Dans le centre du Mali, une frappe aérienne attribuée au groupe paramilitaire russe Africa Corps a causé la mort de huit civils, dont trois enfants, selon les investigations menées par une organisation internationale. L’incident, survenu le 15 juin dans le village de Kyrnia, région de Mopti, soulève de graves questions sur le respect des règles d’engagement et les cibles militaires visées.

Une attaque aux conséquences dramatiques
D’après les constats établis, un avion de combat, identifié comme un Sukhoi Su-24 par des sources militaires locales, aurait largué au moins deux bombes sur le village de Kyrnia. La première explosion a frappé près de la résidence du chef du village, entraînant la mort de son épouse et de deux de ses enfants, ainsi que celle d’un autre enfant. La seconde munition s’est abattue sur un marché aux bestiaux voisin, tuant quatre hommes présents sur place.
L’analyse des circonstances de l’attaque par l’organisation révèle que les frappes ne semblent pas avoir ciblé un objectif militaire identifiable. Ces actes sont qualifiés d’attaques non discriminantes, en violation flagrante du droit international humanitaire.
Africa Corps revendique une frappe contre des « groupes terroristes »
Le groupe paramilitaire Africa Corps, lié au ministère russe de la Défense et engagé aux côtés des forces maliennes, a publié sur les réseaux sociaux des images aériennes de l’opération du 15 juin. Il affirme avoir visé un point de rassemblement de « groupes terroristes » dans la région de Mopti. Après géolocalisation, ces images correspondent bien à Kyrnia. Pourtant, aucune preuve ne confirme la présence ou l’élimination de membres du Jama’at Nusrat al-Islam wal Muslimin (JNIM), affilié à Al-Qaïda et présenté comme contrôlant le village depuis plusieurs années.

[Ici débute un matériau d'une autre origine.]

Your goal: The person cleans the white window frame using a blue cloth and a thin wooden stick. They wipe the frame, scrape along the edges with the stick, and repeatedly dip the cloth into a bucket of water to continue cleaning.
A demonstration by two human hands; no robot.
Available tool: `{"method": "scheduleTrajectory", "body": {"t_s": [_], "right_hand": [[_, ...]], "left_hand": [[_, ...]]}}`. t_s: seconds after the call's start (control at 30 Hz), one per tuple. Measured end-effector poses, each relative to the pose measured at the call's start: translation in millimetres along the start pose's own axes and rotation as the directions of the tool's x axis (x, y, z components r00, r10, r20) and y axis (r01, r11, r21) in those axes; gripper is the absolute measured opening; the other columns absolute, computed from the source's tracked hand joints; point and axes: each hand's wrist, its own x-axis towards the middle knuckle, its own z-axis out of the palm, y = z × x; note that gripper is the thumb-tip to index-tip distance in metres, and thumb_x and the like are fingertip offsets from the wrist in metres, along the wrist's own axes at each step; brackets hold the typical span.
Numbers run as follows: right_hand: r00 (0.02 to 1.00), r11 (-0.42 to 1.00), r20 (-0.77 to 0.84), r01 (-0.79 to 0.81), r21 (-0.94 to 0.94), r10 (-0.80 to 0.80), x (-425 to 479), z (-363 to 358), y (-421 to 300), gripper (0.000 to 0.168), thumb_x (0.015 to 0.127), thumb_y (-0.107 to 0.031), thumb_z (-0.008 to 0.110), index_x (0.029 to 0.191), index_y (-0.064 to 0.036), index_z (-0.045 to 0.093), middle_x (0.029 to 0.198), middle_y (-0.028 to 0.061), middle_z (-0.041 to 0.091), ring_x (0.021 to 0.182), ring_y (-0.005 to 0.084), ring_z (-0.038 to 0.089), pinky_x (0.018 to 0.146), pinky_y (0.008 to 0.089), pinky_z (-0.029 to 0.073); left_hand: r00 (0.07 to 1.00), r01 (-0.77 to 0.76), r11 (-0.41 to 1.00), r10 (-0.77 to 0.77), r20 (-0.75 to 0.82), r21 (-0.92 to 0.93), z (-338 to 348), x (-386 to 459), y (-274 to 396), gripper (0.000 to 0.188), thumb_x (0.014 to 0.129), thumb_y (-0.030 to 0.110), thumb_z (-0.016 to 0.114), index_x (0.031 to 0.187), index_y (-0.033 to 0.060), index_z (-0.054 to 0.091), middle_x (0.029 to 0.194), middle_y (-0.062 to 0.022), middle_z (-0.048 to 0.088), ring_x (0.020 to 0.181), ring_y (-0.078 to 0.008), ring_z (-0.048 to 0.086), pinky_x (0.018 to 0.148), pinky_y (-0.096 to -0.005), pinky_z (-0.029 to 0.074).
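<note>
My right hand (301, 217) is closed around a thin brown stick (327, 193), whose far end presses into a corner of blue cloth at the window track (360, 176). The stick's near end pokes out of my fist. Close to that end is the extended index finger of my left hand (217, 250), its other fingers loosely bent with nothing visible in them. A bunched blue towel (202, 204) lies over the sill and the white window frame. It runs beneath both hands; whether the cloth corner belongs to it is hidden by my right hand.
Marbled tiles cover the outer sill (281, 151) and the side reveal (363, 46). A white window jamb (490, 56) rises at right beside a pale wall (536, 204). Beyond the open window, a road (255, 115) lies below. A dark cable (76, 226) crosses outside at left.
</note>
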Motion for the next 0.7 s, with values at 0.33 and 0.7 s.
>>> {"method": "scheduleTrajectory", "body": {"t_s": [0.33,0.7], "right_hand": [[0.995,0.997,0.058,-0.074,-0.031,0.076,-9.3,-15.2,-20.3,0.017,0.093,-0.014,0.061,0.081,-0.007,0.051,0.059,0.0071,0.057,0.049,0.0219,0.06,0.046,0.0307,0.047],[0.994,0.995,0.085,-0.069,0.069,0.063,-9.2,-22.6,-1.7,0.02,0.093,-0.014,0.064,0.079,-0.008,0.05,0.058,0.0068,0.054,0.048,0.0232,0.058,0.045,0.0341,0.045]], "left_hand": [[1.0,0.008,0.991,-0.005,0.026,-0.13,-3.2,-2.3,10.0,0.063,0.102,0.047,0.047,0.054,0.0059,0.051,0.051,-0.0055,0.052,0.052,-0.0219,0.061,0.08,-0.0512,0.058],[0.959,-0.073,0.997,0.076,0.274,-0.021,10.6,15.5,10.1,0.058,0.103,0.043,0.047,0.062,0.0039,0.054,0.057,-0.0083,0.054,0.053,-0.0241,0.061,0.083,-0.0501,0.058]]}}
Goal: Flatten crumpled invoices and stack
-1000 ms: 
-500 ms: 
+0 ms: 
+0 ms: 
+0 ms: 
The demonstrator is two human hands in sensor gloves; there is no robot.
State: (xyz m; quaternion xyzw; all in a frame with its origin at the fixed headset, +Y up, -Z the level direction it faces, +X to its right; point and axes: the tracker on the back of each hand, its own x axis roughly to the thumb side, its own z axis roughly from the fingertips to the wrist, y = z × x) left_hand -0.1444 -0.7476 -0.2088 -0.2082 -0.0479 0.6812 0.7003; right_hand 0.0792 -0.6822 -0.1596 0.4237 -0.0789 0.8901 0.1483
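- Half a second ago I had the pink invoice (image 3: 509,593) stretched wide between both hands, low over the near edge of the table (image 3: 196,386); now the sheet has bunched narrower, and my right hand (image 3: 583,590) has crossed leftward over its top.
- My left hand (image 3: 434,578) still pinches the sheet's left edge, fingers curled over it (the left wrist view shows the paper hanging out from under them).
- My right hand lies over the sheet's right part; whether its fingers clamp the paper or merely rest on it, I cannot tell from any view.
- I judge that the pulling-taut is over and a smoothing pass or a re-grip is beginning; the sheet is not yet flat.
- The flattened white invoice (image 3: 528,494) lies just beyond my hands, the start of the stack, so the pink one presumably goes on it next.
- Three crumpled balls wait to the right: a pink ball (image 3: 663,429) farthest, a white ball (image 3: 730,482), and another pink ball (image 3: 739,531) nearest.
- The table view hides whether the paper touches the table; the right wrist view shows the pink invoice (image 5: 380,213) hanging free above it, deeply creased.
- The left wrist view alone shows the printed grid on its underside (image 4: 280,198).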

Des témoignages locaux contradictoires
Des habitants interrogés par les enquêteurs ont indiqué que trois fils du chef du village appartiennent au JNIM, mais étaient absents lors de l’attaque. Ils ont également confirmé la présence de combattants du groupe armé dans le village, principalement réunis dans une mosquée non touchée par les bombes. Ces éléments renforcent l’hypothèse d’une frappe aveugle, sans distinction entre civils et objectifs militaires.
Des appels répétés à l’enquête et à la transparence
L’organisation à l’origine des révélations exige des autorités maliennes qu’elles ouvrent une enquête approfondie pour établir les responsabilités et identifier les auteurs de cette attaque. Elle rappelle que les opérations conjointes entre l’armée malienne et ses alliés russes font régulièrement l’objet de signalements pour violations des droits humains.
Les données compilées par des observateurs indépendants indiquent que, en 2025, pas moins de 918 civils auraient péri lors d’opérations menées par les forces maliennes et leurs partenaires russes. Parallèlement, des instances internationales telles que les Nations unies et Amnesty International ont déjà pointé du doigt d’éventuels crimes de guerre attribués au JNIM ainsi qu’au Front de libération de l’Azawad (FLA).